Task item -
Exclude the pictures and reproduce the remaining data exactly as written.

━━━━━━

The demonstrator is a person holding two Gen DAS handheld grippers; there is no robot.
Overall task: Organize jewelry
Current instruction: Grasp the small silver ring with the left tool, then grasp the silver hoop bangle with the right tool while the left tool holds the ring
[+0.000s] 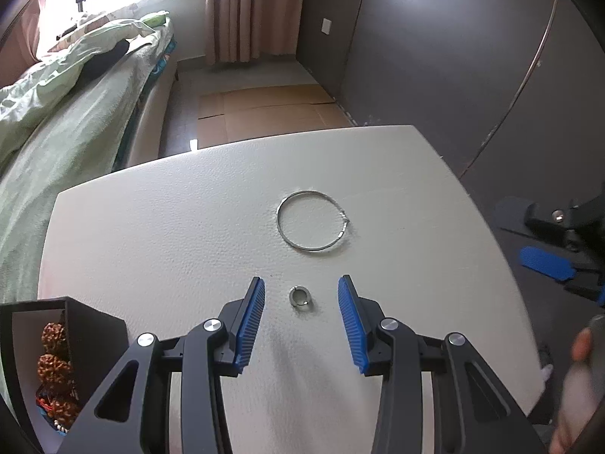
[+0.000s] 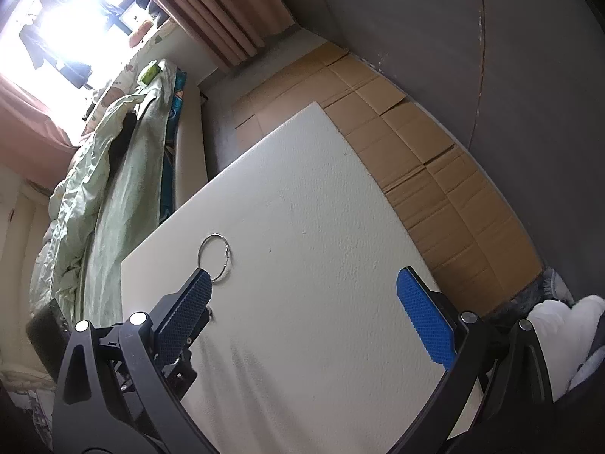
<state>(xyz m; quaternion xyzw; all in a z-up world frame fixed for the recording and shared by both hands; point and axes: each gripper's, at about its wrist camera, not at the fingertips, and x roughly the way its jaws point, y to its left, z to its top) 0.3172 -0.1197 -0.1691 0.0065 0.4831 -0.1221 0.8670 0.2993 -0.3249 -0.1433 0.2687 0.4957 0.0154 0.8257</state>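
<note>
While no writing shows, ring (image 1: 300, 297) lies on table (image 1: 151, 227).

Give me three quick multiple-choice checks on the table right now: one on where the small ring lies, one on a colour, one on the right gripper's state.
1. Where does the small ring lie?
A. inside the black box
B. on the white table, between the left gripper's open fingers
C. inside the large hoop

2. What colour are the gripper pads?
A. red
B. green
C. blue

3. How does the right gripper stand?
A. wide open, nothing between its fingers
B. shut on the large hoop
C. shut on the small ring

Key: 1 B, the ring rests on the table in the gap between the fingers, untouched, nearer than the large hoop. 2 C, both views show blue ribbed pads. 3 A, its fingers stand far apart over bare table; the black box sits at the left.
</note>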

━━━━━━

Your solution -
The demonstrator is a person holding two Gen DAS handheld grippers; there is no robot.
Overall task: Organize jewelry
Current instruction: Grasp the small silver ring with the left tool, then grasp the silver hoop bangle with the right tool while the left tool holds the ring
[+0.000s] 
[+0.000s] 
<state>(xyz m; quaternion xyzw; all in a z-up world frame fixed for the recording and shared by both hands; point and axes: each gripper's, at about its wrist camera, not at the fingertips, and x roughly the way its jaws point, y to its left, z to its top) 0.3172 -0.1197 -0.1691 0.0065 0.4831 -0.1221 0.8670 0.2993 -0.3249 -0.1433 0.2687 0.4957 0.0154 0.8257</state>
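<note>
While no writing shows, ring (image 1: 300, 297) lies on table (image 1: 151, 227).

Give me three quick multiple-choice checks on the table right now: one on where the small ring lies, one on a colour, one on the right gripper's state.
1. Where does the small ring lie?
A. inside the black box
B. on the white table, between the left gripper's open fingers
C. inside the large hoop

2. What colour are the gripper pads?
A. red
B. green
C. blue

3. How does the right gripper stand?
A. wide open, nothing between its fingers
B. shut on the large hoop
C. shut on the small ring

Key: 1 B, the ring rests on the table in the gap between the fingers, untouched, nearer than the large hoop. 2 C, both views show blue ribbed pads. 3 A, its fingers stand far apart over bare table; the black box sits at the left.
</note>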

This completes the answer.